The ejector is made from hardened stainless steel.

These come in a variety of colors, anodized shiny or matte,  flutes are also an option. 

The receiver is drilled and tapped for the Tactical Solutions scope base and come with front and rear adjustable sights.



For the frame he purchased an assembled unit from Volquartsen.
Unlike the Ruger's stamped steel construction, this frame is made from CNC machined aluminum. It comes assembled with an EDM cut, adjustable target trigger, factory set with a "crisp" 2 1/4 lbs trigger pull.
The sear is also wire EDM cut. The disconnector, extended bolt release and extended safety are all made from Titanium. 

A few important features:

  • The magazine disconnect was eliminated (allowing the pistol to fire without a magazine)
  •  A spring loaded magazine ejector was installed
  • A Mark III style magazine release is utilized which means that only Mark III magazines can be used.



The whole unit is hard coat anodized in a variety of colors.  


Senor Fatsytles did use at least a few factory Ruger components....he purchased a complete bolt from Gunbroker


A main spring assembly from Ruger
And a few Mark III magazines from Midway USA


DJ really likes fiber optic sights (who doesn't?) so he purchased a set of Williams Fire Sights from Brownells


 To keep control of the pistol, Mr Fatstyles installed a Hogue overmolded rubber grip with finger grooves (one of my favorite upgrades to any target pistol)


Finally the finishing touch is the silencer. He chose a Gemtech Outback IID.
This fine little unit is only 1" in diameter, allowing the use of factory sights. It is 5 inches long and weighs a scant 2.7 ounces.
The matte black anodized body is made from 7075 aluminum with Titanium threaded inserts, which enables it to be user maintained.
The threads are the typical 1/2 x 28 tpi


Most important feature of suppressors is the sound reduction, believe it or not this unit is capable of 39.4 db sound reduction. Keep in mind your standard ear muffs only reduce sound by 7- 20db (depending on how the reduction is calculated).
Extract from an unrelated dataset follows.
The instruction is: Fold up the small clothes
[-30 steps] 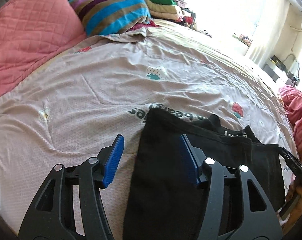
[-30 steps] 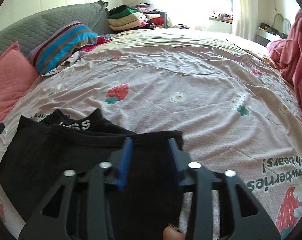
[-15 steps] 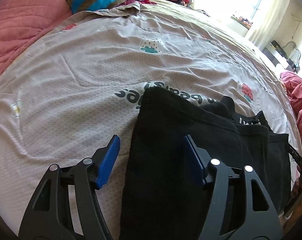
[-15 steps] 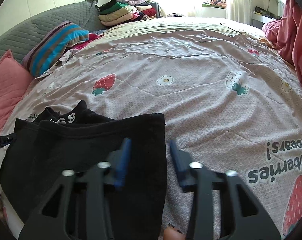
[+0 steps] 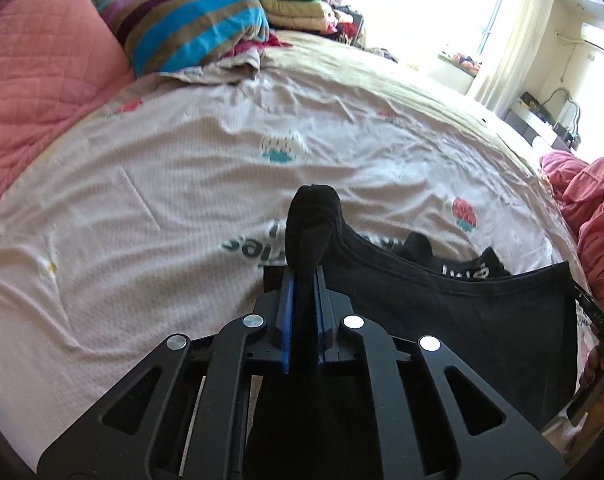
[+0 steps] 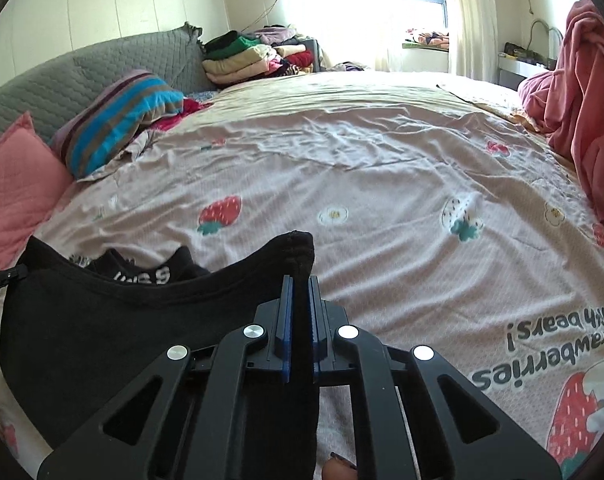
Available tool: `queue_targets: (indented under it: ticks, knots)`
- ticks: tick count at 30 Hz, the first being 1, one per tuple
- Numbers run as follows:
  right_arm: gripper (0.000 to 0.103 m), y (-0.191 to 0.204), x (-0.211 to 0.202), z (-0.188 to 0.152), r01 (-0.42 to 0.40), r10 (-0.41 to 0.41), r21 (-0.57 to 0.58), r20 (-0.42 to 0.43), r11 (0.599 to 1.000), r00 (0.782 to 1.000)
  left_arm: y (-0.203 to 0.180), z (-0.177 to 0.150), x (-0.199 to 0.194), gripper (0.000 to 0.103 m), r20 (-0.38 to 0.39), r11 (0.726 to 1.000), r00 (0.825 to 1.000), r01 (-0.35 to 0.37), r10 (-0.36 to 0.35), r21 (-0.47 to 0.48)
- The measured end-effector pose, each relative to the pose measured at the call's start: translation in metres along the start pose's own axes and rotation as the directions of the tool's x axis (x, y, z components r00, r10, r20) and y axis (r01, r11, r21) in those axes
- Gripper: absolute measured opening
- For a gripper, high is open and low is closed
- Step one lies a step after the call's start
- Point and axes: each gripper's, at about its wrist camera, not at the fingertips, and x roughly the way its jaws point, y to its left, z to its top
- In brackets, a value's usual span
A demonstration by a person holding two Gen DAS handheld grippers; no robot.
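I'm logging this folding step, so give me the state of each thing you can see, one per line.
Left claw: shut on the black garment's corner.
Right claw: shut on its other corner.
Black garment: pinched at both corners, edge sagging between them, rest on the bed.
Bedsheet: spread, wrinkled.
Striped pillow: leaning against the headboard.
Clothes pile: folded, stacked.

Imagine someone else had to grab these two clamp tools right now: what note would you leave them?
Left gripper: shut on one corner of the black garment.
Right gripper: shut on the opposite corner.
The garment lies on the strawberry bedsheet, its edge sagging between the grips, white lettering showing inside.
Done: both corners gripped.
Left: lift, fold it over, smooth and set it down.
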Motion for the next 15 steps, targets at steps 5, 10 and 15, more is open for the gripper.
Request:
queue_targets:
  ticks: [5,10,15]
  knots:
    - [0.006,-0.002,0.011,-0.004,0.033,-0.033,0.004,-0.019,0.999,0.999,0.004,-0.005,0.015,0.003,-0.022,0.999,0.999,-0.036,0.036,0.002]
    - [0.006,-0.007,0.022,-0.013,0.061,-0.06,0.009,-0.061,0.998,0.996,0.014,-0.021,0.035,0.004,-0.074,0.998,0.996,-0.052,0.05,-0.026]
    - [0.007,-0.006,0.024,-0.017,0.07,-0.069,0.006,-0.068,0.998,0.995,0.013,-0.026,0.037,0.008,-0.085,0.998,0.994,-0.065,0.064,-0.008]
Here are the pictures of the completed pistol:


 You can see the diameter of the Gemtech suppressor is almost a perfect match to the diameter of the Tactical Solutions upper....like they were made in the same factory or town or sumthin'
 The colors are a very close match as well.
 The Williams rear fiber optic sight
 The business end....


Fully loaded the gun tips the scales at 30 ounces.

On to the cost analysis, here is what the owner paid for the items to build this pistol:
  • Tactical Solutions Pac-Lite upper: $315
  • Volquartsen lightweight replacement lower: $280  
  • used Ruger bolt: $50
  • Ruger mainspring housing: $36
  • Ruger magazine: $25
  • Hogue rubber grips: $22
  • Williams gun sight: $55
  • Gemtech Outback IID Suppressor: $295
Total investment: $1,078



DJ could have purchased a new Ruger 22/45 Lite and saved the hassle of assembling the parts. These guns retail for $350-$375, add the Gemtech suppressor, Williams sights and Hogue grip and you are in the $725-$750 neighborhood. 

Then again to get the upgraded trigger, over sized mag release and other niceties, you would spend another $150-$250 putting us in the $875-$1000 vicinity, but you would still not have the magazine ejector installed or magazine disconnect removed.

The weight of the 22/45 Lite is advertised at 22.7 ounce, so with this gun and the Gemtech suppressor, you would be a bit lighter at 25.4oz.

This may not be a fair comparison as the Mark III and the 22/45 are different guns with completely different grip profiles. The 22/45 is designed to mimic the M1911 pistol (thus the 45 in the model name).
Just because you love a Mark III doesn't mean you will love the 22/45. The Mark III is based on the German P08 Luger and is said to be the most natural pointing grip profile ever devised....so at least you have that going for you.

In the end building a custom gun is about personal choices, sometimes you don't know what you really want going in and that always costs more time and money.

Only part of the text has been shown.